The argument thus far, of course, does not say anything about the off-diagonal elements. To deal with these, we need to add a very important requirement to your list:

  • $p_n$ needs to be a positive-definite bilinear form (in L&L's language, "essentially positive").

Given the strong restrictions on the diagonal elements we already have, one can then show that the positivity requirement kills all the off-diagonal elements. To see why, it's useful to split this into two cases:

  1. First consider the case of $c^{(n)}_{kl}$ where neither of $k$ and $l$ are equal to $n$. Here, if you restrict the coefficient matrix to those two rows and columns, you get a two-by-two matrix that has the essential structure $$c^{(n)} = \begin{pmatrix}0&c\\c^*&0\end{pmatrix},$$ and this is obviously not positive-definite. To be a bit more concrete, if $c^{(n)}_{kl}$ is not zero, then $p_n$ for the wavefunction $\psi = \frac{1}{\sqrt{2}}(\psi_k - \sqrt{c^*/c}\,\psi_l)$ is negative.

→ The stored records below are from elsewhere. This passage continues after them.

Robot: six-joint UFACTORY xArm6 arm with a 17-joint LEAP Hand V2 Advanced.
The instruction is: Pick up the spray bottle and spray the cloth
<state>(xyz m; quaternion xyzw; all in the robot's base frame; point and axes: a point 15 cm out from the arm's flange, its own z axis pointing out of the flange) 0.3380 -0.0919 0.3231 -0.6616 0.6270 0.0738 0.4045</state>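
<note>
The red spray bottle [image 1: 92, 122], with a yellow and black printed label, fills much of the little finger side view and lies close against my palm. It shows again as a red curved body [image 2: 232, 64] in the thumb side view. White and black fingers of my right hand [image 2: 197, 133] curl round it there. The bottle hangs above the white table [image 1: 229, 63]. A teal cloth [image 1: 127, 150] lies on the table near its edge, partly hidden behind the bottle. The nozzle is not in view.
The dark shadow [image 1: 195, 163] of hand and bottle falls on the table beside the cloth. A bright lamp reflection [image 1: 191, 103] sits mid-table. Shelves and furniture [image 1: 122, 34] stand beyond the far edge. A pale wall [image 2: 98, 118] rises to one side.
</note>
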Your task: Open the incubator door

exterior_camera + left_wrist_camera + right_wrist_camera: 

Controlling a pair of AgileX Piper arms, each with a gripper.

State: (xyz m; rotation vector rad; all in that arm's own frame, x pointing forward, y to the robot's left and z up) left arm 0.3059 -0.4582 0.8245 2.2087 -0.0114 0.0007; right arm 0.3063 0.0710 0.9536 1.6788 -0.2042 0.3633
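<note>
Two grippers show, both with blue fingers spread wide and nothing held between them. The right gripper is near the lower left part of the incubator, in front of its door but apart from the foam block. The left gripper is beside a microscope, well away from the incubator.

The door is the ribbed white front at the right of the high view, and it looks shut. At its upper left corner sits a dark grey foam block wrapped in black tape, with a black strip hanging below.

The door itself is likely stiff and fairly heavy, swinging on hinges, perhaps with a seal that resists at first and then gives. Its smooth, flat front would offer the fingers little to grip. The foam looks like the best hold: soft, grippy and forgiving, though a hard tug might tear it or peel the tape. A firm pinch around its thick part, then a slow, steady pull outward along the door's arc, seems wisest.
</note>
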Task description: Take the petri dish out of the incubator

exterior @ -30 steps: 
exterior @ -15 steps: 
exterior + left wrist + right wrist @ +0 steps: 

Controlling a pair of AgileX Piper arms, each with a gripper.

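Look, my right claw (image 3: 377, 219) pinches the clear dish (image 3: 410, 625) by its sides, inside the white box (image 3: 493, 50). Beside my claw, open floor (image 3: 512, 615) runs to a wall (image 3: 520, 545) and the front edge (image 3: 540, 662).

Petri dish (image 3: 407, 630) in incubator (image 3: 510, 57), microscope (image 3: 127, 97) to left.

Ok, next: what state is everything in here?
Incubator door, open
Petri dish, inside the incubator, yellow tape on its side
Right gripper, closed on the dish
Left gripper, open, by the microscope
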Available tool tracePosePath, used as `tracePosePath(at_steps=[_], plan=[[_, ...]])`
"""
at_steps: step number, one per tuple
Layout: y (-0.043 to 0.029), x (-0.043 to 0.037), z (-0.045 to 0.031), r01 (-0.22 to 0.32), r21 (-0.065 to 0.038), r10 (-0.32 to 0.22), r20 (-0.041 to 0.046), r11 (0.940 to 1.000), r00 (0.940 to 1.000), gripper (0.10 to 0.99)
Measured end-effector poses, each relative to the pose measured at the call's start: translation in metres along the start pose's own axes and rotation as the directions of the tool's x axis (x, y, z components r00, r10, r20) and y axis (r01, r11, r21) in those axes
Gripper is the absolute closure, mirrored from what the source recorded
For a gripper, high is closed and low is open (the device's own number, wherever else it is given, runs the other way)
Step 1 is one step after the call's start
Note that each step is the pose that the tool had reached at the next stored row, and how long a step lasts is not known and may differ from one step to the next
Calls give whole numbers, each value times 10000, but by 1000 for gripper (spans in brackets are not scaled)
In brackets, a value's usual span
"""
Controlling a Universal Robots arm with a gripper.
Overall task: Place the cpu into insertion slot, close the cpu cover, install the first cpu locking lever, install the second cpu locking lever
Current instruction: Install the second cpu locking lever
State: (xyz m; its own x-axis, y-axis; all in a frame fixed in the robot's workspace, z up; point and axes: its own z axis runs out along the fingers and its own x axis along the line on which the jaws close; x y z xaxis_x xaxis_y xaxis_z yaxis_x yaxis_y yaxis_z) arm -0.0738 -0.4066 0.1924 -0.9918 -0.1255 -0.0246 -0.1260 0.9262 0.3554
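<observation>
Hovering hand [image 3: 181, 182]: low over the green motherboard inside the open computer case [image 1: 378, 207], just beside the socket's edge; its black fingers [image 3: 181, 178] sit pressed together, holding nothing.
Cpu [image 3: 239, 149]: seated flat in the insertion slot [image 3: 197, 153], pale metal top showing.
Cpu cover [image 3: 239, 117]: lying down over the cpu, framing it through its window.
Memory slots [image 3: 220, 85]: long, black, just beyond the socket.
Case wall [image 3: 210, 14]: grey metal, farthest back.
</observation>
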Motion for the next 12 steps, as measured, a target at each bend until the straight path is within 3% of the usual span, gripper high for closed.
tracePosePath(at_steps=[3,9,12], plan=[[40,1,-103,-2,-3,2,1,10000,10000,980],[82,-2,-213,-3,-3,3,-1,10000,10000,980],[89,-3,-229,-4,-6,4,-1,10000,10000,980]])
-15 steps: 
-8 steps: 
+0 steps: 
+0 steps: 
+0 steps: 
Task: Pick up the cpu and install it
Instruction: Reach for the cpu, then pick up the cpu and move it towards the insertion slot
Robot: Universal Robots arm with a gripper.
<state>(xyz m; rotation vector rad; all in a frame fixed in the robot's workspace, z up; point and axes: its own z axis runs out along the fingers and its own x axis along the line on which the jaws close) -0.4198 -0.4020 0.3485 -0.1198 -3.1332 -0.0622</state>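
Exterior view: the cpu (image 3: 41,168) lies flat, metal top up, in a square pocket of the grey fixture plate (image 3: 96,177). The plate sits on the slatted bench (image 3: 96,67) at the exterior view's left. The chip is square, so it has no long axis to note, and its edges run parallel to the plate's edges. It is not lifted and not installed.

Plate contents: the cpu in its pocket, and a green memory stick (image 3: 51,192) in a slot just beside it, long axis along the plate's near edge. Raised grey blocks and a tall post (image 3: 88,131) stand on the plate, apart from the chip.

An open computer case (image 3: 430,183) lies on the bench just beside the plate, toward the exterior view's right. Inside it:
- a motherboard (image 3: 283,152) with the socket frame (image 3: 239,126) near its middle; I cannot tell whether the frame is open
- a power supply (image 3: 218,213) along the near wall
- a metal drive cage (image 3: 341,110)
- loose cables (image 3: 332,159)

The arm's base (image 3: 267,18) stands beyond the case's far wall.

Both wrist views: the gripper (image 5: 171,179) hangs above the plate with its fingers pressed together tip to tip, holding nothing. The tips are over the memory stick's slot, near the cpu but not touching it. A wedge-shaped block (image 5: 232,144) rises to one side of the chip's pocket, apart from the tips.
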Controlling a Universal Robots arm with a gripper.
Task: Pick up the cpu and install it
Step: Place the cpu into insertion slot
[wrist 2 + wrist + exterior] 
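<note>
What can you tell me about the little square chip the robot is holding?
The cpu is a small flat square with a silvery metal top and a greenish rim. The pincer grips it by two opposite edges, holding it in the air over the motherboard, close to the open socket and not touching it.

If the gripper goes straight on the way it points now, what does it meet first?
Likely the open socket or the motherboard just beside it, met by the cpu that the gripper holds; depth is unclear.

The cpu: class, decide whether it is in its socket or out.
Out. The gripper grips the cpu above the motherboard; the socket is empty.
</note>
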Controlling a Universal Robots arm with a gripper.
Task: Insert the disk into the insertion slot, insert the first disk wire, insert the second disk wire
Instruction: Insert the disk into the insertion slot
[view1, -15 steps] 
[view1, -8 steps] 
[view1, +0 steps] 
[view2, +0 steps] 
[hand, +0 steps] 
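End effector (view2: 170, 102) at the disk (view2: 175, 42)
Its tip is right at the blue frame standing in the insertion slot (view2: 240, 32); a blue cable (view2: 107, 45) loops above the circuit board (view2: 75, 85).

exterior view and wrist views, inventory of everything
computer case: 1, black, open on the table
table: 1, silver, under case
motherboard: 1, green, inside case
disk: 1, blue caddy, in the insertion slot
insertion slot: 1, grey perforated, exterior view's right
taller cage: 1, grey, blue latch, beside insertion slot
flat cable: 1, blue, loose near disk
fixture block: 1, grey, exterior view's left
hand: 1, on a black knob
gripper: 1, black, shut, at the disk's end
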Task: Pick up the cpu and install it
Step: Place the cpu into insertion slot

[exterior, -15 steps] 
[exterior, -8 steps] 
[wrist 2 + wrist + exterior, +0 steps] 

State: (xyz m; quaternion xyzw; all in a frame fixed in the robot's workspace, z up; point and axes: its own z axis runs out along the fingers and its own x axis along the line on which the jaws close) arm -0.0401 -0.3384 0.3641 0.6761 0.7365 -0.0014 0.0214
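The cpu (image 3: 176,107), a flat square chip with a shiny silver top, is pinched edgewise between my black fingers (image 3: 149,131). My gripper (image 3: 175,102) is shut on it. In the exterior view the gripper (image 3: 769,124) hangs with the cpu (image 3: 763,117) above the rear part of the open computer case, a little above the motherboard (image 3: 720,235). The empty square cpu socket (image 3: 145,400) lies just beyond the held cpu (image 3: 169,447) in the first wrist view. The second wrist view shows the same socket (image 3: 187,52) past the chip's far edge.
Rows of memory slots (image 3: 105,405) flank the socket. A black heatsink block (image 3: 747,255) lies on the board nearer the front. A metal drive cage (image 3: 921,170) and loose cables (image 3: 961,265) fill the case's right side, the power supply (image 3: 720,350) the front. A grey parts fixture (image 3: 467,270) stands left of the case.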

  2. For the case where one of the two indices is equal to $n$, we can repeat the same argument, except that now the reduced two-by-two matrix has a one on the diagonal, $$c^{(n)} = \begin{pmatrix}0&c\\c^*&1\end{pmatrix},$$ so at least naively there is some hope to make it positive definite, but that is not the case. This can be seen immediately from the eigenvalues of the reduced matrix, which are given by $\frac12\left(1\pm \sqrt{1+4|c|^2}\right)$, one of which is always negative unless $c=0$. That means, then, that by taking $\psi$ along the corresponding eigenvector, you would obtain a negative probability $p_n$.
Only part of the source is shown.